(Records from a data source)
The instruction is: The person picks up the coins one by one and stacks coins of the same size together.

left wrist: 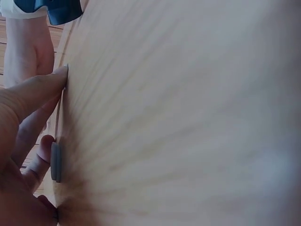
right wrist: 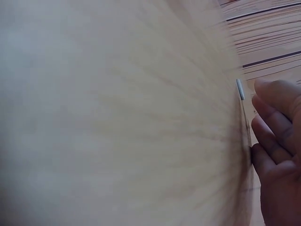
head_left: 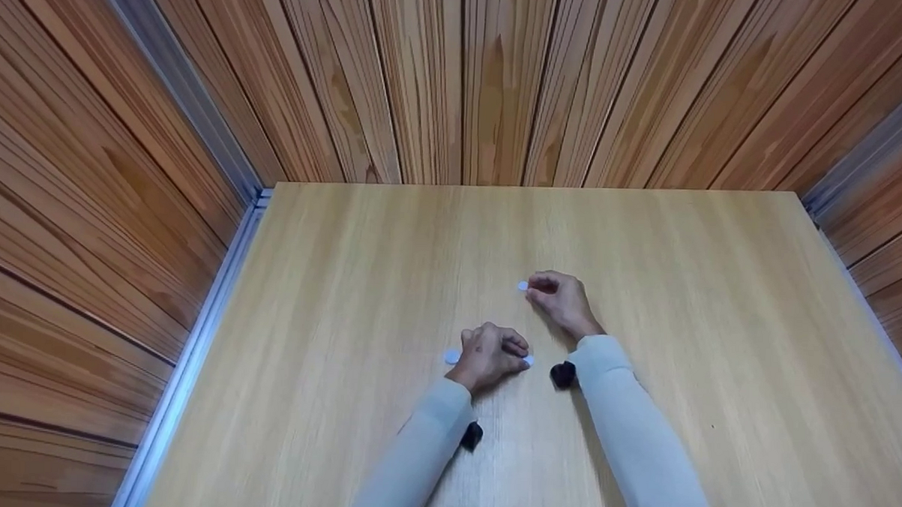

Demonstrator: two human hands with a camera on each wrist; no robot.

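Note:
Low over the table, my left hand (head_left: 486, 357) has its thumb and a finger closed at the edge of a small white disc (head_left: 528, 359), mostly covered by the fingertips. A second white disc (head_left: 452, 356) lies just left of that hand; the left wrist view shows it as a thick grey disc (left wrist: 56, 162) beside the curled fingers. Farther forward, my right hand (head_left: 562, 299) has its fingers loosely bent. A third small white disc (head_left: 523, 286) lies just left of its fingertips. Seen edge-on in the right wrist view, this disc (right wrist: 240, 89) stands slightly apart from the fingers.
The discs lie on a light wooden table (head_left: 345, 265). Wood-plank walls (head_left: 494, 82) rise behind it and at both sides, with a metal rail (head_left: 218, 275) along the left edge. A black wrist device (head_left: 563, 375) sits at the right sleeve, another (head_left: 472, 436) at the left.

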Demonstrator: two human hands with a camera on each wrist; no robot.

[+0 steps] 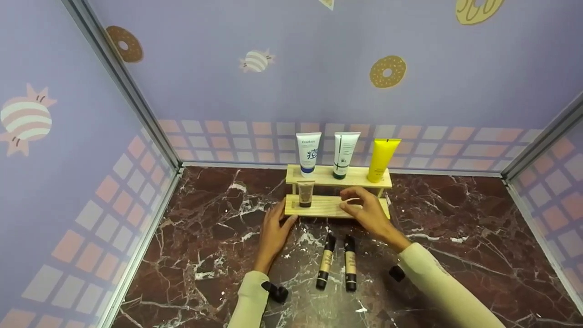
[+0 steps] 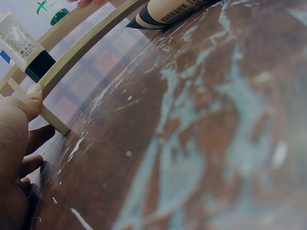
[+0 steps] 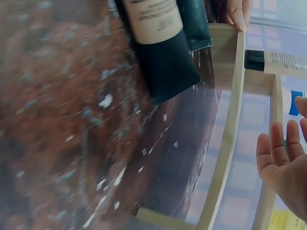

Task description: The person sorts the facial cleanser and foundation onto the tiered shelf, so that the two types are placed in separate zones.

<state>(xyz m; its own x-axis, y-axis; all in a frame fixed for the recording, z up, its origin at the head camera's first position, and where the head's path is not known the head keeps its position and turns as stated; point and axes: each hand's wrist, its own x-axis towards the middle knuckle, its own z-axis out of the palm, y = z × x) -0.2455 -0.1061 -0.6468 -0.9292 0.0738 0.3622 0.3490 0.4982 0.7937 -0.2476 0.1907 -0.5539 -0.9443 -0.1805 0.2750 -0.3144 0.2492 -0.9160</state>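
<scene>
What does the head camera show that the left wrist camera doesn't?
Head only: the yellow tube on the two-tier wooden rack, and the right hand above its lower shelf.
Left wrist only: the left hand's thumb pressed against the rack's frame.
Both: the rack, the left hand and the brown marble tabletop.

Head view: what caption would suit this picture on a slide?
Two hands, left hand and right hand, at a wooden rack holding tubes, two beige tubes lying on the marble table.
</scene>
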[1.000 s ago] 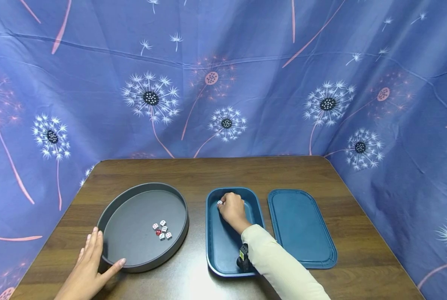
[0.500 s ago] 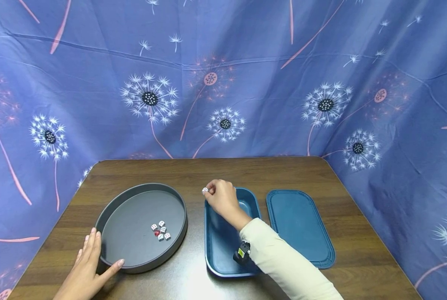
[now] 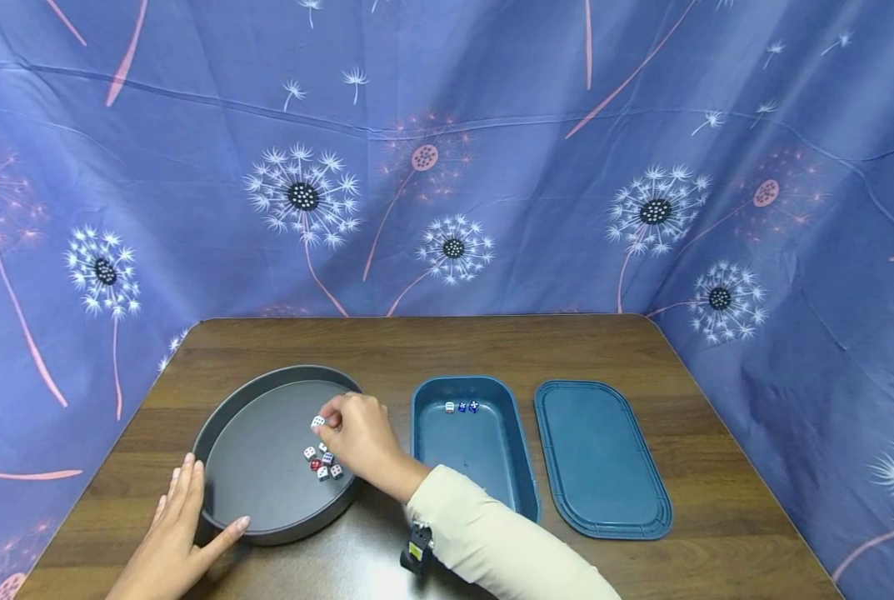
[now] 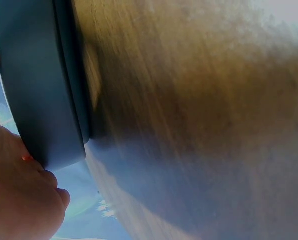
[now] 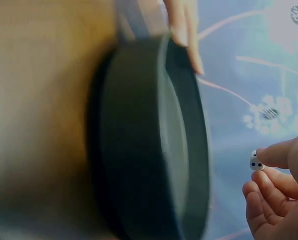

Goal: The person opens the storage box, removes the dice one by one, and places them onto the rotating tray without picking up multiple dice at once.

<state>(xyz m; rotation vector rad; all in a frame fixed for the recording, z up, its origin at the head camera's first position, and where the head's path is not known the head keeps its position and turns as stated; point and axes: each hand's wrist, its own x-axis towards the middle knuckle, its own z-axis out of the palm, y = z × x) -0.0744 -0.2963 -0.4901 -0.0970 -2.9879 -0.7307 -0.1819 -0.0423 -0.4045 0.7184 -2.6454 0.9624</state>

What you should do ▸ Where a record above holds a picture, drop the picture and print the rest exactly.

Solution ▸
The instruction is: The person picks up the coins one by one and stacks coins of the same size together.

left wrist: 
right wrist: 
head_left: 

Demonstrator: two human hands with a camera on each wrist; no robot.

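Note:
Low over the table, my left hand (head_left: 486, 357) has its thumb and a finger closed at the edge of a small white disc (head_left: 528, 359), mostly covered by the fingertips. A second white disc (head_left: 452, 356) lies just left of that hand; the left wrist view shows it as a thick grey disc (left wrist: 56, 162) beside the curled fingers. Farther forward, my right hand (head_left: 562, 299) has its fingers loosely bent. A third small white disc (head_left: 523, 286) lies just left of its fingertips. Seen edge-on in the right wrist view, this disc (right wrist: 240, 89) stands slightly apart from the fingers.
The discs lie on a light wooden table (head_left: 345, 265). Wood-plank walls (head_left: 494, 82) rise behind it and at both sides, with a metal rail (head_left: 218, 275) along the left edge. A black wrist device (head_left: 563, 375) sits at the right sleeve, another (head_left: 472, 436) at the left.
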
Demonstrator: two human hands with a camera on each wrist; no robot.

[+0 steps] 
[+0 steps] 
[+0 steps] 

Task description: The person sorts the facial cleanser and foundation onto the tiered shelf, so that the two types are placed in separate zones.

<state>(xyz m; its own x-axis, y-axis; all in a frame fixed for the recording, z up, its origin at the head camera's first position, and where the head's path is not known the head keeps its position and turns as stated; point and axes: each hand's wrist, its own x-axis towards the middle knuckle, its own z-axis out of the palm, y = z × x) -0.2455 -0.1061 -0.6468 -0.9292 0.0738 0.3622 0.3490 0.4982 0.7937 -0.2476 0.1907 -0.5539 -0.9443 -0.1805 0.2750 -0.3144 0.2492 -0.9160</state>
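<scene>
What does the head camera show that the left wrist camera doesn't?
Head only: the yellow tube on the two-tier wooden rack, and the right hand above its lower shelf.
Left wrist only: the left hand's thumb pressed against the rack's frame.
Both: the rack, the left hand and the brown marble tabletop.

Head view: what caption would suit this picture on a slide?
Two hands, left hand and right hand, at a wooden rack holding tubes, two beige tubes lying on the marble table.
</scene>
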[1.000 s ago] 
[0.500 s ago] 
[now] 
[now] 
[now] 

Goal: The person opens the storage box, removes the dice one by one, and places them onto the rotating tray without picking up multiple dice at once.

<state>(xyz m; rotation vector rad; all in a frame fixed for the recording, z up, its origin at the head camera's first position, and where the head's path is not known the head keeps its position and turns as stated; point and axes: each hand's wrist, its own x-axis towards the middle knuckle, its own z-axis out of the palm, y = z × x) -0.0744 -0.2963 -0.4901 -0.0970 -2.9879 -0.7307 -0.1819 -0.0423 -0.4045 0.7184 -2.6454 0.9624</state>

No more work is left in this exercise.